◆ The problem
Locate every line below that contains the word "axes" and copy it.

◆ Provided material
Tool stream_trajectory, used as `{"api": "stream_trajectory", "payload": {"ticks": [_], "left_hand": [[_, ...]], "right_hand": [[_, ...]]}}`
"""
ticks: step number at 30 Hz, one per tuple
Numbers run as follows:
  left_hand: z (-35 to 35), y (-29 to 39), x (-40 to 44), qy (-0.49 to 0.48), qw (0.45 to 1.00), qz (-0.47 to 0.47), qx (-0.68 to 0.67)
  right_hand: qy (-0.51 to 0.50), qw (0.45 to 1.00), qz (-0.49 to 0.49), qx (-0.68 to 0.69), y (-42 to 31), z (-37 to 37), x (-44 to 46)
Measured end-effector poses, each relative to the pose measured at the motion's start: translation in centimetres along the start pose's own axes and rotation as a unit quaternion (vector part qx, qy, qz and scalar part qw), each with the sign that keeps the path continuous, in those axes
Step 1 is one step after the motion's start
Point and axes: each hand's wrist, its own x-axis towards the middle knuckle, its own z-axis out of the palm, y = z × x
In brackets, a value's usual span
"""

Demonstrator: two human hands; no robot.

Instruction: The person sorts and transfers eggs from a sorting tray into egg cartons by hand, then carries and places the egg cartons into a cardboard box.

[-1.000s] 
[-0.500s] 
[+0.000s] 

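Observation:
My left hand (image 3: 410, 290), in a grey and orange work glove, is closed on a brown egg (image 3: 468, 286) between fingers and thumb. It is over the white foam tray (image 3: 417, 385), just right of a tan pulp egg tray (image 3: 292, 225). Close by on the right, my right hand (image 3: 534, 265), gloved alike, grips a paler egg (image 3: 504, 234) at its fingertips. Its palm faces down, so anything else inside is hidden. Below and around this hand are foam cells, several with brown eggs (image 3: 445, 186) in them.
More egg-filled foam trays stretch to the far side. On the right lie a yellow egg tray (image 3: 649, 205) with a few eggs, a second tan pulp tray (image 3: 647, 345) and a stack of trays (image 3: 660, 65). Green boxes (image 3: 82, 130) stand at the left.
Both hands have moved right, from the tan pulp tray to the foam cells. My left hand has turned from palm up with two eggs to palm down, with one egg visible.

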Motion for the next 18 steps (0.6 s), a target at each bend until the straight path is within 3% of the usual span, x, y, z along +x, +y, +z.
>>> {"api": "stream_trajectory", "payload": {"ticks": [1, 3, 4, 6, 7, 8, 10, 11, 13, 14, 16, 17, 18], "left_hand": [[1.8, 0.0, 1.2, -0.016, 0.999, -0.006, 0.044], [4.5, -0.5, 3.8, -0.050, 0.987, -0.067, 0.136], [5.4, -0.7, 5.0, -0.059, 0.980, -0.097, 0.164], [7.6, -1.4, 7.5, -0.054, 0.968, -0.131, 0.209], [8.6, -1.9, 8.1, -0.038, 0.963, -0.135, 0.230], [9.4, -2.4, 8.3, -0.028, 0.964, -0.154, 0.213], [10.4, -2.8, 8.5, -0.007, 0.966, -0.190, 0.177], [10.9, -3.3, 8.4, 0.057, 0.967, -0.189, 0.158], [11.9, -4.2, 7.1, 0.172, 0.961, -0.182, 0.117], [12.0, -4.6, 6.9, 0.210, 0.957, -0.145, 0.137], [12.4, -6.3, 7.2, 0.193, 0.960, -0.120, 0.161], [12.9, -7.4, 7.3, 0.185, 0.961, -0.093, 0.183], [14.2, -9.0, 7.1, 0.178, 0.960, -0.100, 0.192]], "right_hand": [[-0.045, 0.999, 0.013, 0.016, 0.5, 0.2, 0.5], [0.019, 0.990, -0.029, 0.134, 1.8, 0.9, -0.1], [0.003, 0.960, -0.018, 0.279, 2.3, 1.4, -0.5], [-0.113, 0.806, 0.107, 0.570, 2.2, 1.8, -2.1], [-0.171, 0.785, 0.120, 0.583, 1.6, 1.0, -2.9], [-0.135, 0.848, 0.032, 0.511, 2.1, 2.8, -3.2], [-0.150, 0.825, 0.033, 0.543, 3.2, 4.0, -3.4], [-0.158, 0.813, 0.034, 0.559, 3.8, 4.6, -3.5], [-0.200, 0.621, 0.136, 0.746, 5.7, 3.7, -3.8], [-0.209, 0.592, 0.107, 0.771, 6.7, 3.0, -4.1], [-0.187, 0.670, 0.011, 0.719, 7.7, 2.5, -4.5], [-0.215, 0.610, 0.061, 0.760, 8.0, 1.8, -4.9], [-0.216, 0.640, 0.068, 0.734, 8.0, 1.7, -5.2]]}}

◆ Answer section
Measured end-effector poses, each relative to the pose measured at the motion's start: translation in centimetres along the start pose's own axes and rotation as a unit quaternion (vector part qx, qy, qz and scalar part qw), each with the sign that keeps the path continuous, in those axes
Point and axes: each hand's wrist, its own x-axis towards the middle knuckle, its own z-axis out of the palm, y = z × x

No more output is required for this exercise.